Il rompicapo del voto utile
di Michele Ainis
Sui cieli della campagna elettorale volteggiano promesse, favole, miraggi. Normale: non si raccontano mai tante bugie come prima delle elezioni, durante una guerra e dopo la caccia, diceva Bismarck. Ed è altrettanto normale, in questi casi, che ciascuno punti l’indice contro la menzogna altrui. Ma c’è invece un assioma che trova sempre d’accordo almeno un paio fra i contendenti. E non si tratta più di blandire l’elettore, quanto piuttosto d’intimargli un altolà. Voto utile, ecco il suo nome di battaglia. Insomma, attento a dove metti la tua croce sulla scheda, altrimenti sprecherai la scheda. Così ripetono all’unisono Bersani e Berlusconi, nemici nell’urna, alleati nell’assioma.
Lì per lì, non fa una grinza. Specie con questa legge elettorale, dove chi ha un voto in più dell’avversario s’accaparra il 54% dei deputati. Perché disperdere le forze, perché sciupare fieno per il cavallo zoppo, quando a sinistra come a destra corre un unico cavallo che può tagliare i nastri del traguardo? Sennonché c’è una trappola logica dietro questo imperativo logico. Anzi due, anzi tre, anzi quattro.
Primo: l’imbalsamazione del passato. Siccome nel Parlamento uscente c’erano due partiti a farla da padroni, spadroneggeranno per tutti i secoli a venire. Ma le elezioni servono per decidere il futuro, non per scattare un’istantanea sul passato. Secondo: la santificazione dei sondaggi. Non è forse vero che Pdl e Pd viaggiano in testa per tutti gli istituti demoscopici?

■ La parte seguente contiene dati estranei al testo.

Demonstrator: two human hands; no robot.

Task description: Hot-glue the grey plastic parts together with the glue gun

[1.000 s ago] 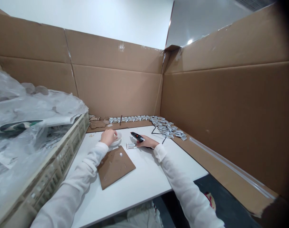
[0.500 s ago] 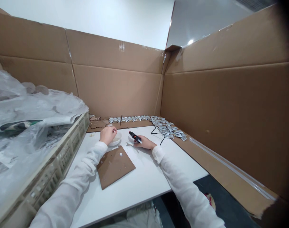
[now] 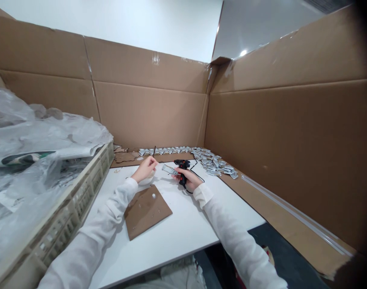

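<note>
Black with red accents, a hot glue gun (image 3: 182, 164) is gripped in my right hand (image 3: 190, 179), its cord trailing behind. The same hand also holds a small silvery, clip-like metal piece (image 3: 169, 169) that sticks out to the left. My left hand (image 3: 145, 170) is pinched closed above a white bowl (image 3: 146, 182) and hides part of it; whatever is between its fingertips is too small to name. Just below the bowl, a brown square board (image 3: 147, 214) with a whitish blob on it lies on the white table (image 3: 171, 245).
Similar metal pieces stand in a row (image 3: 167, 151) along the back, and a heap (image 3: 215, 163) of them lies at the back right. A plastic crate (image 3: 76, 204) with clear bags (image 3: 51, 132) flanks the left. Cardboard walls (image 3: 150, 108) enclose the table.
The glue gun has turned from pointing forward-left to more upright, and the metal piece has lifted and swung into view. My left hand has moved up and right from the bowl.
</note>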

Controdomanda: e allora che votiamo a fare? Tanto varrebbe sostituire ai 40 milioni d’elettori i mille italiani costantemente intervistati, risparmieremmo tempo e denaro. Terzo: l’abolizione dei candidati. Fino a prova contraria, la scelta elettorale dipende dai programmi dei partiti, però dipende al tempo stesso dalle facce dei signori di partito. E se nel nostro collegio si presentasse una faccia da schiaffi? È sempre un voto utile quello dispensato al candidato inutile?
Tuttavia la spina più pungente è ancora un’altra, e punge l’elettore, oltre che la logica. Per osservarla non c’è bisogno di scomodare Euclide: difatti se esiste un voto utile, specularmente esiste un voto inutile, e dunque un elettore inutile. Non proprio il massimo di rispetto verso il popolo votante. Tanto più di questi tempi, ora che gli anni d’oro del bipolarismo sono ormai un ricordo dell’infanzia. Ma la proliferazione delle liste è un effetto del disorientamento del corpo elettorale, e di ciò portate voi la colpa, non noi. Voi che avete difeso il Porcellum con le unghie, fingendo di volerlo cambiare. Sicché non possiamo scegliere gli eletti, e a quanto pare nemmeno i partiti. Ci scoraggiate a praticare il voto disgiunto, che è un altro modo per esercitare la nostra libertà di scelta. Facciamo così: andateci voi a votare al posto nostro, sarà un pensiero in meno.
E c’è infine un’ultima questione. Il voto utile è per definizione un voto contro: contro il nemico, ma altresì contro l’amico. Perché mette in guardia l’elettore contro la sua prima scelta, perché lo invoglia al male minore, altrimenti si beccherà il male maggiore. Dunque trasforma l’opzione elettorale in un atto d’inimicizia, o quantomeno di sfiducia: ti voto solo perché non ho fiducia che vinca il mio partito. Ma non può esserci speranza in una scelta disperata, in un voto sequestrato dalla paura del nemico.